Magnolia, Inc. was established in 1981 when San Miguel Corporation (SMC) spun off its butter, margarine and processed cheese assets into a joint-venture with New Zealand Dairy Board (NZDB), forming Philippine Dairy Products Corporation (PDPC). The company was a business unit of SMC's Magnolia Division and engaged in the manufacture of butter, margarine and processed cheese. Its production facility was the Magnolia Dairy Products Plant on Aurora Boulevard.
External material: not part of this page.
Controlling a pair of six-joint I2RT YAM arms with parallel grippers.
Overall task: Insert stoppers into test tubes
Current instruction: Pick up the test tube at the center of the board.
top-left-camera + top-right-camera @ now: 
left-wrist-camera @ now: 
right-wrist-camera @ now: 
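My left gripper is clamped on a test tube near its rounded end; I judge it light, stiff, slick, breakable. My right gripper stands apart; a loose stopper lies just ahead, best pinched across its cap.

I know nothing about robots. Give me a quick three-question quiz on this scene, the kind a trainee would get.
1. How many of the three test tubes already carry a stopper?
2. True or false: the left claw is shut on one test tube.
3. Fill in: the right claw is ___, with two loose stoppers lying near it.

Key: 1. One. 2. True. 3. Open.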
The Aurora Boulevard plant remained as its production facility until 2000 when it transferred to a new facility in General Trias, Cavite.

In 1994, PDPC acquired the margarine brands Star Margarine and Dari Creme from Procter & Gamble Philippines (formerly the Philippine Manufacturing Company and Procter & Gamble PMC).
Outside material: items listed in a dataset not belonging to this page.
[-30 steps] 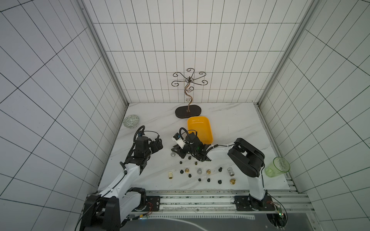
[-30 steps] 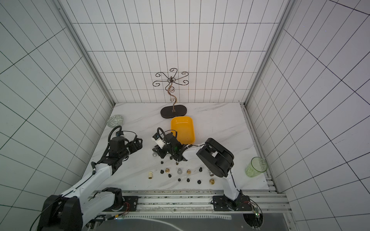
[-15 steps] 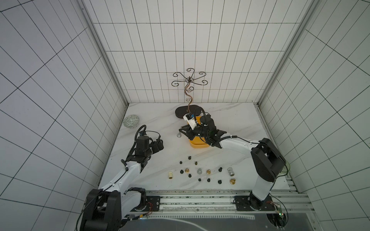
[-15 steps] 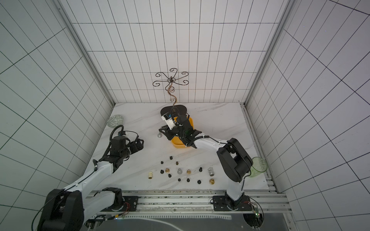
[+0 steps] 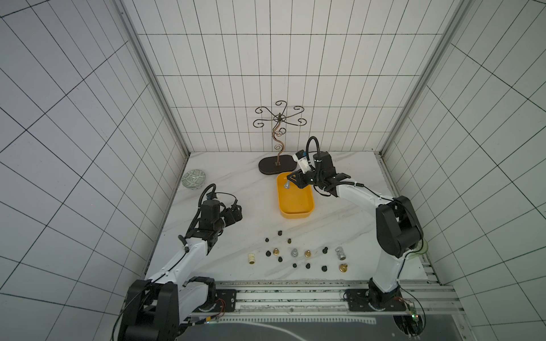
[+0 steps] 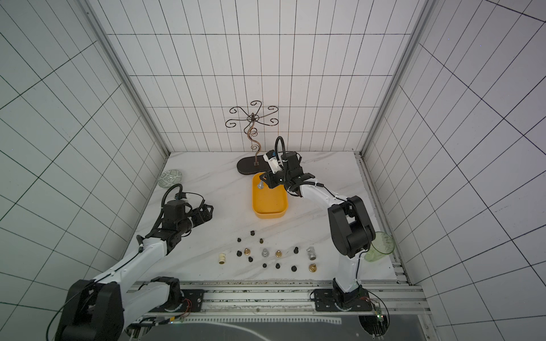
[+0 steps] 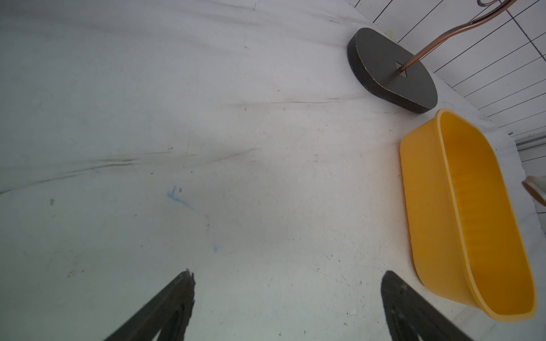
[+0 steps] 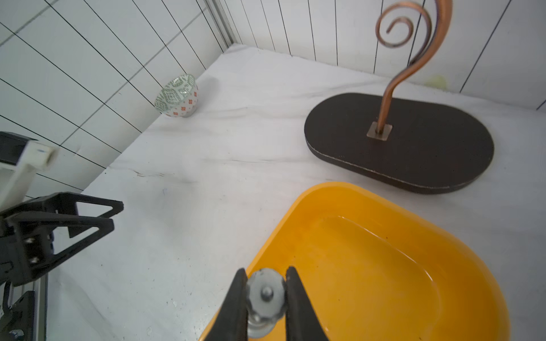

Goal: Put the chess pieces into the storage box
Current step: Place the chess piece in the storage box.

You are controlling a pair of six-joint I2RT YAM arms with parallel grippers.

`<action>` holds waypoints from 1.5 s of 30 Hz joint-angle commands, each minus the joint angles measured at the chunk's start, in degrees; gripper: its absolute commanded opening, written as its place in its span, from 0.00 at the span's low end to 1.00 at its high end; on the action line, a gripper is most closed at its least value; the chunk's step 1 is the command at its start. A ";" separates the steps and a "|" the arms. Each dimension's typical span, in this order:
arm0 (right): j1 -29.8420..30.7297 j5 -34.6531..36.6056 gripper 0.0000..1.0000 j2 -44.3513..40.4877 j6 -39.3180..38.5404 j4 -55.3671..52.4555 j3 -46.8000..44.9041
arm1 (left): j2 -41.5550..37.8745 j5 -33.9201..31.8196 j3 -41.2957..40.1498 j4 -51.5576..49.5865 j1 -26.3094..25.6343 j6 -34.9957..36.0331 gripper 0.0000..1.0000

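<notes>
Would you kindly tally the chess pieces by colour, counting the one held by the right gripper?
Small black pawns: 9
Brass-gold turned pieces: 3
Silver metal pieces: 3, one in the right gripper
Cream turned piece: 1
Total: 16

**Left arm**: white links, black joints; reaches forward from the front rail base and leans inward.
**Left tool**: jaws spread wide; both dark fingers show in the wrist view.
**Right arm**: elbow raised near its base, forearm stretched back and inward.
**Right tool**: jaws nearly together, pinching a silver chess piece.
</notes>
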 commanded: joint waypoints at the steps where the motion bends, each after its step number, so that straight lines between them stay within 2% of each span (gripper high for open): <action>1: -0.09 -1.96 0.16 3.77 -2.83 -10.13 7.95 | -1.39 0.20 0.61 0.27 0.13 0.16 0.97; 10: -0.01 -3.99 0.14 10.23 -2.11 -15.50 11.18 | -1.52 0.42 0.20 0.35 0.03 -0.53 0.97; 23: 0.96 -6.98 0.16 14.72 -1.52 -19.98 13.53 | -1.32 0.42 -0.67 0.70 -0.10 -1.14 0.97; 28: 1.31 -6.89 0.22 15.79 -1.26 -20.49 14.77 | -1.22 0.56 -0.71 0.87 -0.05 -1.15 0.97; 37: 1.31 -5.62 0.44 15.36 -0.34 -20.59 17.04 | -0.79 0.56 -0.58 0.87 -0.19 -1.13 0.97; 45: 1.22 -4.37 0.53 11.55 0.07 -20.68 18.21 | -0.54 0.64 -0.58 0.85 -0.37 -1.11 0.97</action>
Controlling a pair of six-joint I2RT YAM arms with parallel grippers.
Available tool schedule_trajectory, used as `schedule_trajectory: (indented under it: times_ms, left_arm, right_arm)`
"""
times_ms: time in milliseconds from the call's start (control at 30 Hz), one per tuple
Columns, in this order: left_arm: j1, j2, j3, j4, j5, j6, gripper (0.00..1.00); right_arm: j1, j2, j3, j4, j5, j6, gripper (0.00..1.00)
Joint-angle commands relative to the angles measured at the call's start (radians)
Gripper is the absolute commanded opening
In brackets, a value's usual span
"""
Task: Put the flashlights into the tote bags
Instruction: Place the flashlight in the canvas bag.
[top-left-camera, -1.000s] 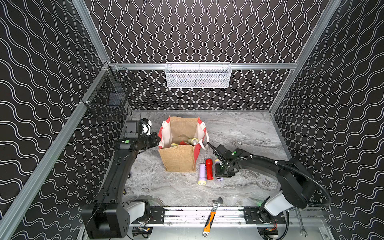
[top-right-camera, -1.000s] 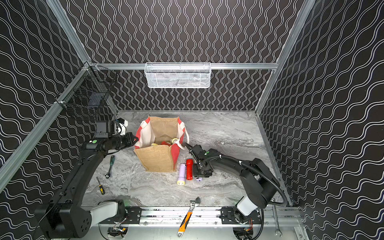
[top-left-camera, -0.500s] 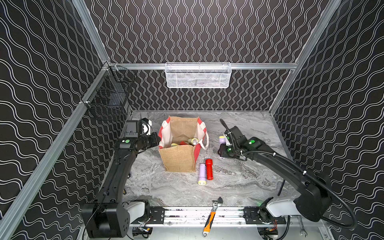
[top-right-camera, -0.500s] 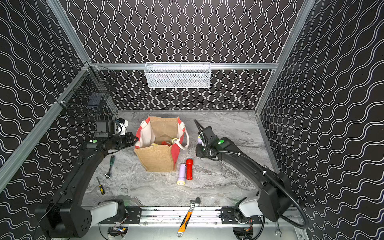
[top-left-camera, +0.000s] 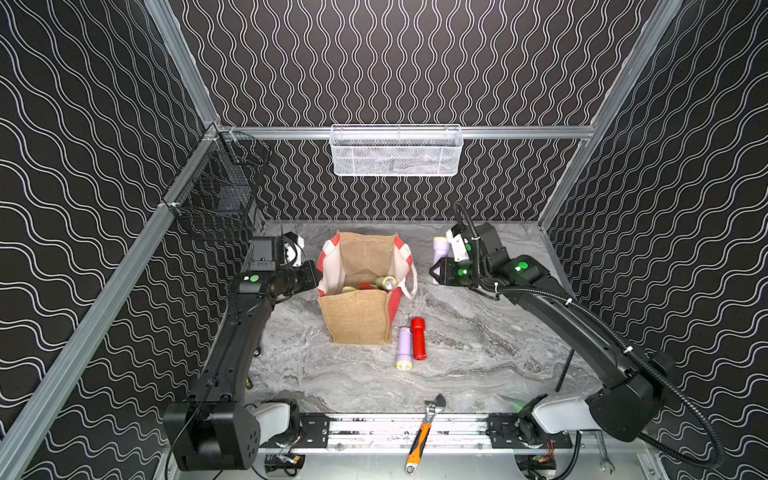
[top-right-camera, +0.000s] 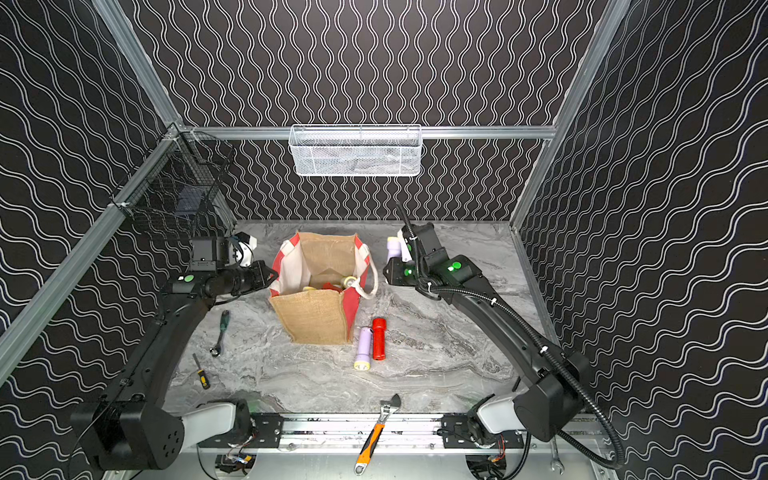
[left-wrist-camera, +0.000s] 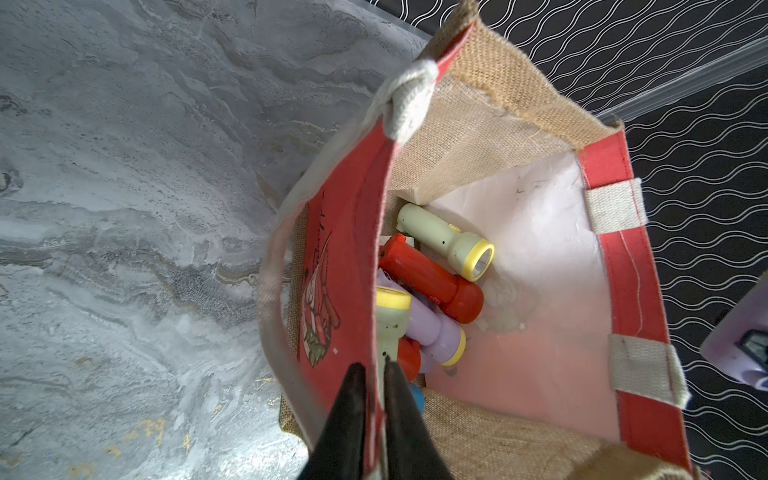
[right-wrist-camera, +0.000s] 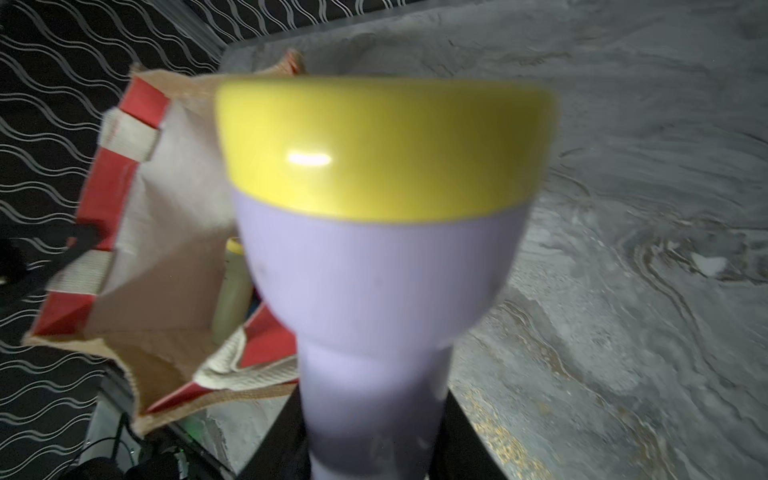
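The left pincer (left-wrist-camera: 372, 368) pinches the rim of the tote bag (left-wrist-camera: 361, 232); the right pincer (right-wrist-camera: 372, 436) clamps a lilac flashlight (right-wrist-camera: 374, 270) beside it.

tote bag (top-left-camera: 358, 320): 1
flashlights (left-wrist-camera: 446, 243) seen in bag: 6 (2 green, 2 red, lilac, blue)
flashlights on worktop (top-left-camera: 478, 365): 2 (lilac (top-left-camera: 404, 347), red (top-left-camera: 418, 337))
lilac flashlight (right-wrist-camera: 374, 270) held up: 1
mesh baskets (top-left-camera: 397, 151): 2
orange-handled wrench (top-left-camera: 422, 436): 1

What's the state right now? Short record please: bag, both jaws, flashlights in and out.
tote bag: upright, mouth open
left jaws: shut on the bag's red side wall
right jaws: shut on held lilac flashlight, raised beside the bag
bagged flashlights: several, green, red, lilac; count unclear
on table: loose lilac flashlight, loose red flashlight, side by side before bag
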Motion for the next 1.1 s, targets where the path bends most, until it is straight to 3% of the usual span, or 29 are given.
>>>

In 1994, SMC spun off its ice cream and milk business into a joint-venture with Nestlé, forming Magnolia-Nestlé Corporation. The Aurora Boulevard property remained under the ownership of SMC and served as the venture's main production facility and site of its ice cream parlor. After SMC withdrew from the venture in 1998, albeit still owning the property, Nestlé Philippines continued with the business under the Nestlé brand name (the ice cream parlor became known as Nestlé Creamery). PDPC and Nestlé's ice cream production was gradually transferred a new facility in General Trias, Cavite. By 1999, Nestlé ceased ice cream production operations in the Aurora Boulevard facility. In 2008, SMC sold the Aurora Boulevard property to Robinsons Land Corporation (RLC), a subsidiary of JG Summit Holdings, Inc. News reports cited that the property was sold reportedly in the amount of P1.6 billion. The property was developed by RLC into a mall (Robinsons Magnolia) and residential condominiums (The Magnolia Residences). One of the mall's first establishments was a Magnolia-franchised ice cream parlor named Magnolia Flavor House, which operated from 2012 to 2017, as a fitting homage to the property's roots.
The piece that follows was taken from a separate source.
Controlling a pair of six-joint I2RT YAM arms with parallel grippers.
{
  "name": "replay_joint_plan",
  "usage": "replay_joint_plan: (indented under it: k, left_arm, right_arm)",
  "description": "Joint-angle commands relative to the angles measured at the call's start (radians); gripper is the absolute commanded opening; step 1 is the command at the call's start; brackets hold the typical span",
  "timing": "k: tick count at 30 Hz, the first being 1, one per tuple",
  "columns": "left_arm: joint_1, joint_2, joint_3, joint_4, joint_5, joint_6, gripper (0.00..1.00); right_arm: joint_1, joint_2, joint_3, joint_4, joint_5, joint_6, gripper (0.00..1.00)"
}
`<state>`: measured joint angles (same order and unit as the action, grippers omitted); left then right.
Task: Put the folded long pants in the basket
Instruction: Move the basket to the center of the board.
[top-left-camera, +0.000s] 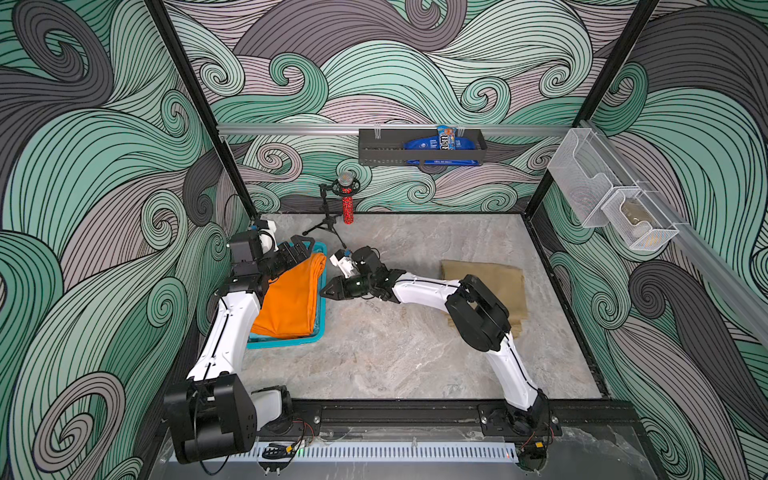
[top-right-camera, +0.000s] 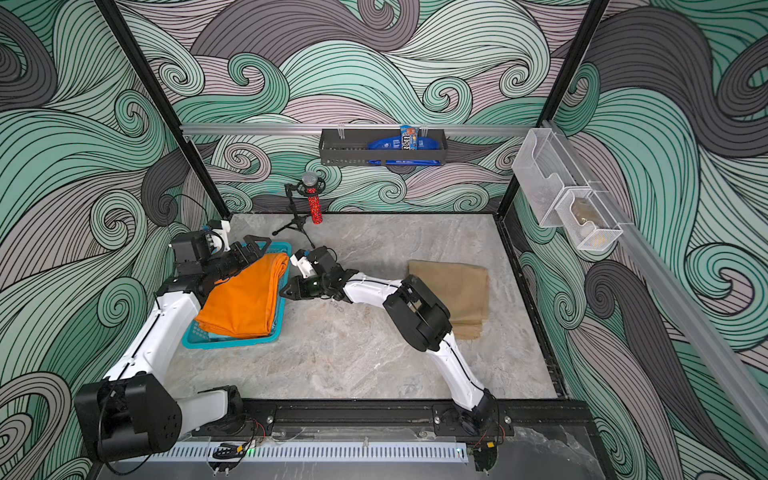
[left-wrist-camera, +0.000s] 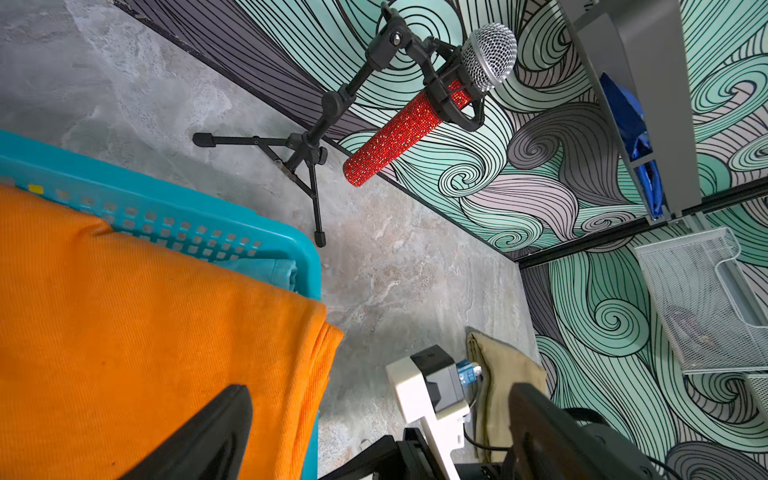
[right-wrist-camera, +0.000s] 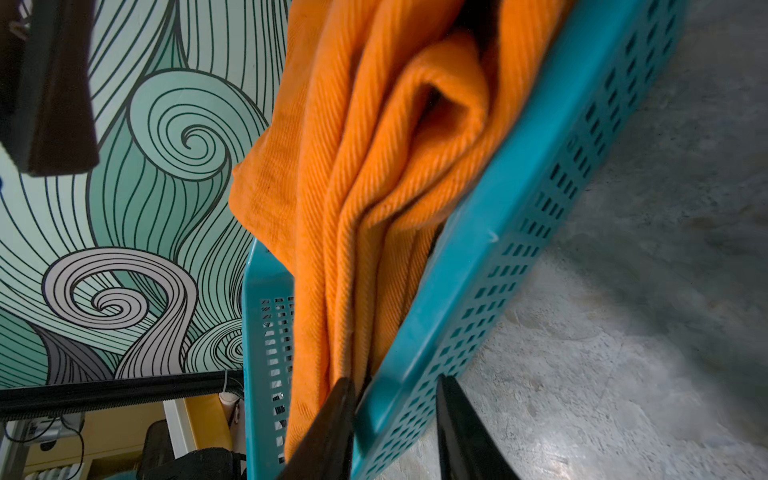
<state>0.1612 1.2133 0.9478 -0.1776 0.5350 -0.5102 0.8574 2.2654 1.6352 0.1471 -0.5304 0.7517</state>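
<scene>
The turquoise basket (top-left-camera: 291, 341) (top-right-camera: 232, 343) stands at the table's left. Orange folded pants (top-left-camera: 291, 299) (left-wrist-camera: 145, 332) lie on top in it and bulge over its right rim. In the left wrist view a strip of teal pants (left-wrist-camera: 270, 268) shows under them. Khaki pants (top-left-camera: 494, 274) (top-right-camera: 461, 278) lie flat on the table at the right, partly behind my right arm. My left gripper (top-left-camera: 305, 245) (left-wrist-camera: 378, 388) hangs open over the basket's far end, holding nothing. My right gripper (top-left-camera: 326, 291) (right-wrist-camera: 395, 382) straddles the basket's right wall (right-wrist-camera: 519, 216), one finger inside against the orange cloth, the other outside.
A red glitter microphone on a small black tripod (top-left-camera: 345, 199) stands just behind the basket. A dark wall rack (top-left-camera: 419, 147) with blue packets hangs on the back wall. White mesh bins (top-left-camera: 602, 199) hang on the right wall.
</scene>
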Motion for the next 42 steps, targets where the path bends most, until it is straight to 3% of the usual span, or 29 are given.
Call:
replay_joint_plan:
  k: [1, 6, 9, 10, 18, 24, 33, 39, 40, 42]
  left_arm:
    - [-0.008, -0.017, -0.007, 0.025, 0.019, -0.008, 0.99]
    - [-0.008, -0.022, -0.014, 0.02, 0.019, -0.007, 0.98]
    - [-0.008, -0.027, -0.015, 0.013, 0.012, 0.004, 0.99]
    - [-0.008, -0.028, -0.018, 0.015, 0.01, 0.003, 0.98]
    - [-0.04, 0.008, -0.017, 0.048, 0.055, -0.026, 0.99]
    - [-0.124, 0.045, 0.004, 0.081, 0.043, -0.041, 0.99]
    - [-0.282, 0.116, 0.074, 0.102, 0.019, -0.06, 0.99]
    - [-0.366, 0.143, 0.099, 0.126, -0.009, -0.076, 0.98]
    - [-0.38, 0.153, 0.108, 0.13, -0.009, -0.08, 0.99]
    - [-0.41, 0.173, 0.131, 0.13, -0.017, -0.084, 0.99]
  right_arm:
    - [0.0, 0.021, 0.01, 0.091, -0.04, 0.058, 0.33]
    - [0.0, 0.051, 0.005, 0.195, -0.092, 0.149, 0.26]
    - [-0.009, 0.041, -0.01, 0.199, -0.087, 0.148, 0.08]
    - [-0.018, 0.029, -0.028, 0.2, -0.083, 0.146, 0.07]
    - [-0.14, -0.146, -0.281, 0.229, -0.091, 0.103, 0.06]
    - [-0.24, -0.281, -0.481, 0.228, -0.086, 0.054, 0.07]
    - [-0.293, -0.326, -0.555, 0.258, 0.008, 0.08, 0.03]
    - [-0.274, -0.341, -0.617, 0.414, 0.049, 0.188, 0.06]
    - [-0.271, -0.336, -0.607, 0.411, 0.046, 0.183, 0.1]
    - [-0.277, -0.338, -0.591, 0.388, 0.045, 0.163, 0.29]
In July 2002, SMC gained full ownership of the company after NZDB divested its stake. With this, the company name was changed to Magnolia, Inc. and became a subsidiary of San Miguel Pure Foods Company, Inc. (now San Miguel Food and Beverage, Inc.), the corporate parent for the entire food and beverage portfolio of SMC.

Magnolia, Inc. has since diversified from the manufacture of butter, margarine and processed cheese, to include jelly snacks, cooking oil, salad aids and the revived Magnolia ice cream and milk products.

==Magnolia, Inc. brands==

- Baker's Best
- Buttercup
- Daily Quezo
- Dari Creme
- Delicious
- Jellyace
- La Pacita
- Magnolia
- San Mig Super Coffee
- San Miguel Del Mar
- Star

===Formerly Brand===
- Anchor
- Nestlé Magnolia
- Sugarland

==Plants==
Magnolia, Inc. has plants in:

- General Trias
- Santa Rosa, Laguna

=== Aurora Boulevard site ===

The plant facility located along Aurora Boulevard, Quezon City was inaugurated in 1970 by SMC as the Magnolia Dairy Products Plant, producing ice cream, milk, butter, margarine and processed cheese. The property where the plant stood was owned by SMC. When the plant closed, the property was sold to Robinson's Malls.